The rival operator has laid on extra staff to deal with “a significant increase” in calls from customers looking to switch from Ulster Bank, stricken by a software failure which has left hundreds of thousands of customers with their accounts frozen for a second week.

Northern, owned by Danske Bank, has launched an advertising campaign for those interested in switching their accounts from other institutions, including full-page newspaper ads flagging up Saturday openings at 21 branches and highlighting ‘dedicated switcher teams’.

A Northern spokeswoman admitted the campaign was sparked by a rise in enquiries since Ulster Bank’s problems began.

“We have acted promptly to support our customers with appropriate flexibility in order to assist with any payment delays that may arise. We would ask our customers to contact their branch for support if necessary,” she said.

“Ulster Bank has already confirmed that customers will not suffer any financial loss as a result of the problem.

“We always welcome people who wish to switch to us from another financial institution.”

It has also emerged that Ulster Bank has doubled the number of staff at call centres.

Footfall through Ulster Bank branches on Tuesday was approximately 11,000 across Northern Ireland and 19,000 calls were handled via its call centres.

While the other main banks in Northern Ireland have said that they are co-operating to help their customers who may be suffering knock-on problems caused by the technological glitch, they were coy about their intent to attract Ulster Bank customers.

A spokesman for Bank of Ireland said it is working to try and minimise disruption for clients.

“While Bank of Ireland's systems and processing times remain unaffected, we are very aware that some of our customers have experienced delays in credit and debit payments outside of our control,” he said.

“We are working closely with customers who contact us. Bank of Ireland confirms that it is its intention that no customer be disadvantaged by unintended fees, charges or interest as a direct result of the Ulster Bank delays in processing debits and credits.”

He added that it would not be appropriate to comment on whether customers were leaving Ulster Bank to open accounts with different institutions.

A First Trust representative added: “We are very sensitive to our customers' needs, and our staff are particularly alert to difficulties that may be experienced by customers over the last week as a result of the RBS and Ulster Bank technical issue.

“Our staff will do what they can to support them.”

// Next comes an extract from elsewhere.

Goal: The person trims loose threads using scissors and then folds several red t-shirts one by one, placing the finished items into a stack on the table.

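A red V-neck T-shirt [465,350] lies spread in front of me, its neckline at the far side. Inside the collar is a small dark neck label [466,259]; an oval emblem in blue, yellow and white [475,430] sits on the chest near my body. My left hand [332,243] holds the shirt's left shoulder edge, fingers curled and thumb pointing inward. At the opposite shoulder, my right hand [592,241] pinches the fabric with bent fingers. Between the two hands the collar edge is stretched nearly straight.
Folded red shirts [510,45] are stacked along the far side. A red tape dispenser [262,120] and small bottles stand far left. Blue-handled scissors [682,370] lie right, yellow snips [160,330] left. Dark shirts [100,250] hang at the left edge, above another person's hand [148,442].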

A spokesman for Ulster Bank said that staff continue to work around the clock to clear the backlog of payments caused by the RBS Group wide IT issue. He added that the progress being made is increasing the bank’s confidence that full service will be restored by next week.

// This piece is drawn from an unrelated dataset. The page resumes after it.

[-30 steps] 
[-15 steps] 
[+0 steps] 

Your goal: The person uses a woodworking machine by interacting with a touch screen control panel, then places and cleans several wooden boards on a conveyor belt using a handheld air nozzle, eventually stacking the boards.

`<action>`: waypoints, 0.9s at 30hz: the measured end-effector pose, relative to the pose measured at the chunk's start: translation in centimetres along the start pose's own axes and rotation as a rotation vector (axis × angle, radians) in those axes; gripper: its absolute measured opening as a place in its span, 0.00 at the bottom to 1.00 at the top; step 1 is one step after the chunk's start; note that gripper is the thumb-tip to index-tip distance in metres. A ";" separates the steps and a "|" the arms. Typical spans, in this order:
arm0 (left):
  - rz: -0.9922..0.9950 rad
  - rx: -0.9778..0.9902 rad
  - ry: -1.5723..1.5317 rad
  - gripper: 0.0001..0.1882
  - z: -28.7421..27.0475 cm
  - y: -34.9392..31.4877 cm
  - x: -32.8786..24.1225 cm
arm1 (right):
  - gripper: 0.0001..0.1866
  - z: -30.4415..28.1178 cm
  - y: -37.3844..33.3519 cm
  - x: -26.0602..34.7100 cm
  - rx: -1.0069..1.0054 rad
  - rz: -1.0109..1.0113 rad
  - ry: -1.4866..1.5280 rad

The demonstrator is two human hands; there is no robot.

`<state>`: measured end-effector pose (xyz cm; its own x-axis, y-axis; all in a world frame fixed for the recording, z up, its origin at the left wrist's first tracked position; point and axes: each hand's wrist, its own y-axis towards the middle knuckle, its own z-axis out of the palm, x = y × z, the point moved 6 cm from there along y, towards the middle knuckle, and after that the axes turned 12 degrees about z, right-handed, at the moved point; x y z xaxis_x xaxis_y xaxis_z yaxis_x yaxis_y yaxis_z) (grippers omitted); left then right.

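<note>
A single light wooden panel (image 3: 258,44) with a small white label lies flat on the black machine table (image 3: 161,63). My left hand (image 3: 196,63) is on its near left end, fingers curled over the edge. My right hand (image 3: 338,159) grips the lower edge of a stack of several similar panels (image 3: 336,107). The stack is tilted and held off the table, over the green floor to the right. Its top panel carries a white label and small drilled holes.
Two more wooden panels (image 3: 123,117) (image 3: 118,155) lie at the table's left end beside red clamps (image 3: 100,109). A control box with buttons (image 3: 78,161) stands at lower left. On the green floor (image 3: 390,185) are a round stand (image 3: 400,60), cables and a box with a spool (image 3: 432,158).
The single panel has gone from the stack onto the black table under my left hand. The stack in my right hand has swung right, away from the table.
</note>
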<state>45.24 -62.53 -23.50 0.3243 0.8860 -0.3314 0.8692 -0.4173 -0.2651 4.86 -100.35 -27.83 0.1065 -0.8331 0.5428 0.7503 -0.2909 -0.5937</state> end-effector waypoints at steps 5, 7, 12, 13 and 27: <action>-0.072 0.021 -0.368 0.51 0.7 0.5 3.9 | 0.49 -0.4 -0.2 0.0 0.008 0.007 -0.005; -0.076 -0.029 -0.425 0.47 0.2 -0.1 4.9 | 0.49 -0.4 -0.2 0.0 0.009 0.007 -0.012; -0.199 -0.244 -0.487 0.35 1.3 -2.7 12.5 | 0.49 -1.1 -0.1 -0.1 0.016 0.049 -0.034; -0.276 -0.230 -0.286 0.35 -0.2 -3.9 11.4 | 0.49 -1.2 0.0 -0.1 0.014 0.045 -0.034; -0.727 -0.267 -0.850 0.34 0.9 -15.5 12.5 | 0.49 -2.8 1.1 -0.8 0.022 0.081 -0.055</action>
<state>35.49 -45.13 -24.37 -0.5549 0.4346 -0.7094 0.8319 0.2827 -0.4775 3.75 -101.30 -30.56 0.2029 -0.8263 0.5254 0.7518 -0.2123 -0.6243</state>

“We apologise once again to our customers and thank them for their continued patience,” he said. “We continue to assist customers who have experienced delays in receiving salary or social welfare benefits. We are also continuing to facilitate customers in taking out cash on credit cards, interest free.

“To mitigate the impact of this delay for our most vulnerable customers, we have flexible local arrangements in place. Should they be unable to get to their local branch through the usual methods, we would urge them to contact their branch or call us centrally and we will provide assistance.”


Unconfirmed reports have suggested a problem in India was behind the meltdown, which reportedly began after a swathe of information was erased in a routine software upgrade. The deleted information is said to have been re-entered into the computer system of RBS Group, Ulster Bank’s parent firm. A statement said staff in Edinburgh are working to put the issues right.